[Stored data]
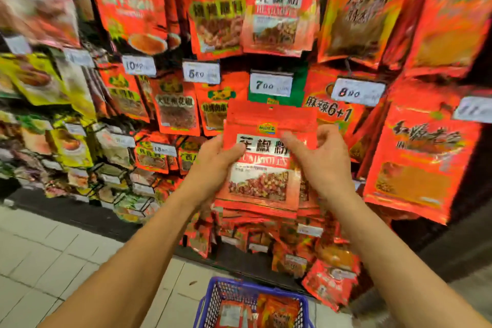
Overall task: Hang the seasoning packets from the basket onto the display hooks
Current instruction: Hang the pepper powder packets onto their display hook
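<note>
I hold a red seasoning packet upright in front of the display, with more packets stacked behind it. My left hand grips its left edge, thumb on the front. My right hand pinches its right side, fingers curled over the label. The packet's hang hole is at the top, just below the price tag reading 700. A matching packet hangs on the hook above that tag. The blue basket stands on the floor below, with several red packets inside.
Rows of red and yellow seasoning packets hang on the display wall, with white price tags such as 580 and 800. Loose packets hang low at the right. Pale tiled floor lies at the left.
</note>
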`<state>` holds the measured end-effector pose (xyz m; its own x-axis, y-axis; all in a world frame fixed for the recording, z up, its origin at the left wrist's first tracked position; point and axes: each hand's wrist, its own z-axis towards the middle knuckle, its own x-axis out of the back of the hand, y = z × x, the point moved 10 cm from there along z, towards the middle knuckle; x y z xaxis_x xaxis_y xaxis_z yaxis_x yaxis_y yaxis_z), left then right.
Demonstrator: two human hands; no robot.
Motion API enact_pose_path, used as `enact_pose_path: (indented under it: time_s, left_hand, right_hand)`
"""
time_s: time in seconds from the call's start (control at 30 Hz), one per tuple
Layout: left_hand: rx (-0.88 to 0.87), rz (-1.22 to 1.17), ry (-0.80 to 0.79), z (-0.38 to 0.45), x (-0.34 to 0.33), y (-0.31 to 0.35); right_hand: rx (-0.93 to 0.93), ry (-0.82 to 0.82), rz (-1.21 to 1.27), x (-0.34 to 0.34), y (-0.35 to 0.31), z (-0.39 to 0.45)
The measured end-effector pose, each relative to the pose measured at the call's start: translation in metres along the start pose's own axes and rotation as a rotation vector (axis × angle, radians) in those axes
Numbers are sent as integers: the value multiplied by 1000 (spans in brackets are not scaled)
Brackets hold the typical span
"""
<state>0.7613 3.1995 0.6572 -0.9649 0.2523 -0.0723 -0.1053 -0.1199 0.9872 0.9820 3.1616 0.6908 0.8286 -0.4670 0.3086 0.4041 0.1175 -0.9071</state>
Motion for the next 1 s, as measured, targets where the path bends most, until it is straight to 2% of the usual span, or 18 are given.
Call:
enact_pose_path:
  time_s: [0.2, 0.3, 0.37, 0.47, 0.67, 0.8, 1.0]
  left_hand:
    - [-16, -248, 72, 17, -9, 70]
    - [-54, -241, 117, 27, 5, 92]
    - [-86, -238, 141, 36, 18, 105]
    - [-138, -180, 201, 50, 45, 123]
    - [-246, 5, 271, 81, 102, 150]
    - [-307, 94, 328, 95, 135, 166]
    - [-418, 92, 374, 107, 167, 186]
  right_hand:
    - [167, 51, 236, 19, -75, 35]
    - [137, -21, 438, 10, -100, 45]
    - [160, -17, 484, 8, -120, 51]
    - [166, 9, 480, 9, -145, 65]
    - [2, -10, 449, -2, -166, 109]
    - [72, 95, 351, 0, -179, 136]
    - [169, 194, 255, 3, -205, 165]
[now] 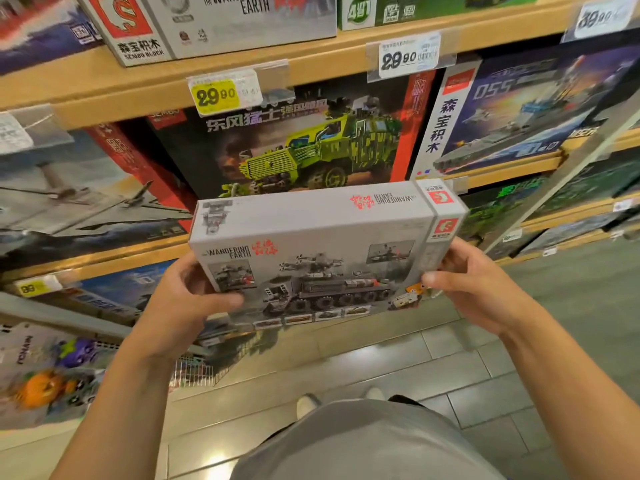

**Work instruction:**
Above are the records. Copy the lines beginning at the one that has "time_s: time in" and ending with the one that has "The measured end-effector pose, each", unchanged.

**Answer below:**
time_s: time in seconds from the call's start (control at 30 Hz), one per tuple
Layout: left_hand: rx (-0.88 to 0.87), rz (-1.22 to 1.17), ry (-0.80 to 0.79), z (-0.38 to 0.45), x (-0.34 to 0.33), y (-0.31 to 0.35); right_hand: rx (-0.93 to 0.93), ry (-0.82 to 0.82), rz (-1.21 to 1.27), x (-0.34 to 0.34), y (-0.35 to 0.31), z (-0.39 to 0.45)
The measured end-effector pose, each relative to the pose measured at the call's start: translation in metres along the start pose's own axes and rotation as a rotation vector (axis × angle, radians) in those axes

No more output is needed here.